Combining omega-3 fatty acids with glucosamine achieves better improvements in joint health than glucosamine alone, a new study suggests.
In the study (1), 177 people with moderate-to-severe hip or knee osteoarthritis were randomly assigned to receive either a glucosamine sulfate supplement (1,500 milligrams per day) or glucosamine plus omega-3 fatty acids (providing 444 mg of fish oil, of which 200 mg were omega-3-fatty acids). Because the patients studied had moderate-to-severe knee or hip osteoarthritis pain, a placebo group was not used for ethical reasons.
After 26 weeks of supplementation, the researchers tested pain levels: while there was no significant difference between the number of responders in each group when a minimal pain reduction of at least 20 percent was used, significant differences were observed when a higher responder criterion of at least 80 pain reduction was used. Indeed, the combination product reduced morning stiffness and pain in the hips and knees by between 48.5 and 55.6 percent, compared to 41.7 to 55.3 percent in the glucosamine only group.
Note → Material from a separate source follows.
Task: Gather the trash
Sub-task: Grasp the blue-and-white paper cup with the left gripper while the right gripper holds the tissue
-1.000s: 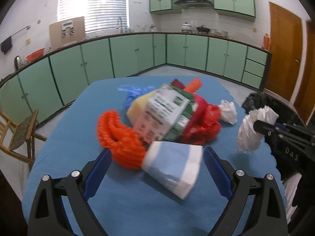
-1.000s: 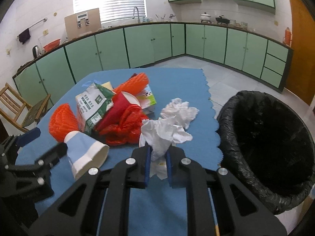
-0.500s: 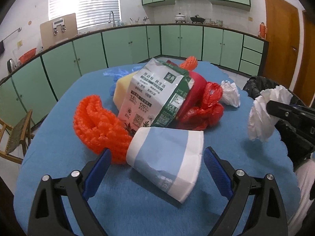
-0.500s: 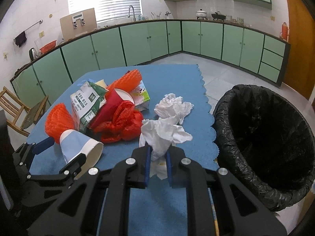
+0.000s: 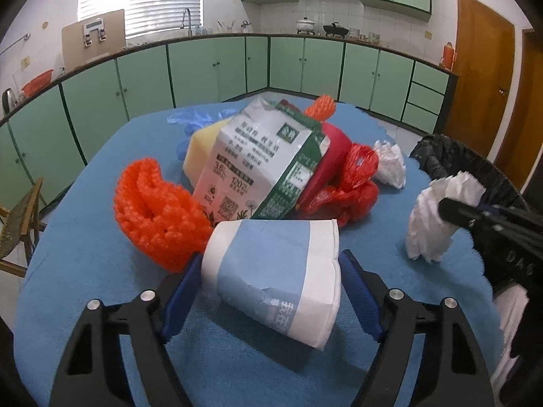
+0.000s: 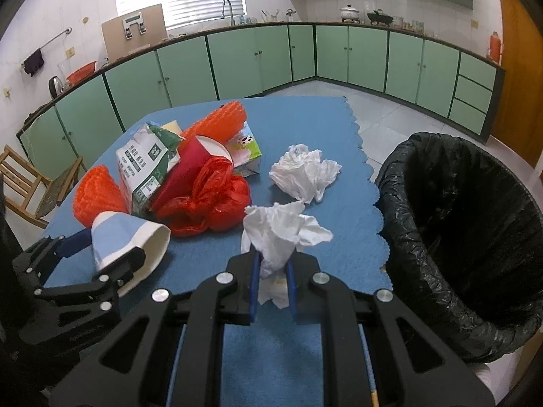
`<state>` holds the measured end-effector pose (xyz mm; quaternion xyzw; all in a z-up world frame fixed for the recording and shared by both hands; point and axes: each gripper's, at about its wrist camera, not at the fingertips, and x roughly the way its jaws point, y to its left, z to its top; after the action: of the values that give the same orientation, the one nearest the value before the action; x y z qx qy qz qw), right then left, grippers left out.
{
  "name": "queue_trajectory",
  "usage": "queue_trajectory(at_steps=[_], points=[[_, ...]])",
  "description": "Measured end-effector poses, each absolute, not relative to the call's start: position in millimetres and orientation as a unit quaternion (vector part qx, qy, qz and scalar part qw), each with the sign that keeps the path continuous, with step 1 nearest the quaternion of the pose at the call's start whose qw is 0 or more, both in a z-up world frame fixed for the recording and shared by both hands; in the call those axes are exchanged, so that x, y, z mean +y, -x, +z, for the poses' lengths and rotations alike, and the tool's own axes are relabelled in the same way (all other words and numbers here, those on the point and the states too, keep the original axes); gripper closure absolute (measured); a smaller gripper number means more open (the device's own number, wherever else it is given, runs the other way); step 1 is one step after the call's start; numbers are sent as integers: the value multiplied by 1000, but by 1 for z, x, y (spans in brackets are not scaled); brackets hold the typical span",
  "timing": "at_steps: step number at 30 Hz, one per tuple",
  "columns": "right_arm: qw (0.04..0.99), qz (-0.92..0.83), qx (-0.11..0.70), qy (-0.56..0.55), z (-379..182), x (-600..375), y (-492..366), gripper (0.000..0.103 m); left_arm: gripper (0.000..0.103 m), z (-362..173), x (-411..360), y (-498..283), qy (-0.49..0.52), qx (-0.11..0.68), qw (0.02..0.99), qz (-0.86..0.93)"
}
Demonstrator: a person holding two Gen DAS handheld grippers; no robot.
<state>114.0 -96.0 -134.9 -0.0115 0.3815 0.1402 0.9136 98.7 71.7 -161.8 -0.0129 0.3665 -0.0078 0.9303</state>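
Both grippers are showing the same build. The left gripper [image 5: 271, 291] is wearing matte black skeletal arms with triangular cut-outs, round silver screws at the joints, and ribbed blue pads [image 5: 358, 295] lining its fingers. The right gripper [image 6: 273, 281] is showing black linkages, silver screws and blue pads [image 6: 254, 286]; white lettering is marking its side in the left view.

L gripper [image 5: 271, 291] low and level, fingers [image 5: 180, 291] closing w/ both pads against sides of held item; R gripper [image 6: 273, 285] raised, fingers [image 6: 254, 288] pinched tight.
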Motion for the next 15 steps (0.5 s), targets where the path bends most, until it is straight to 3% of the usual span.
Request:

The amino sugar glucosamine is commonly used for the treatment of osteoarthritis. Since glucosamine is a precursor for a major component of joint cartilage, supplemental glucosamine may help to prevent cartilage degeneration and treat arthritis. Omega-3 fatty acids may inhibit the inflammation process in osteoarthritis, whereas glucosamine sulfate further supports the rebuilding of lost cartilage substance.
Approximately seven million people in the U.K. alone are reported to have long-term health problems associated with arthritis.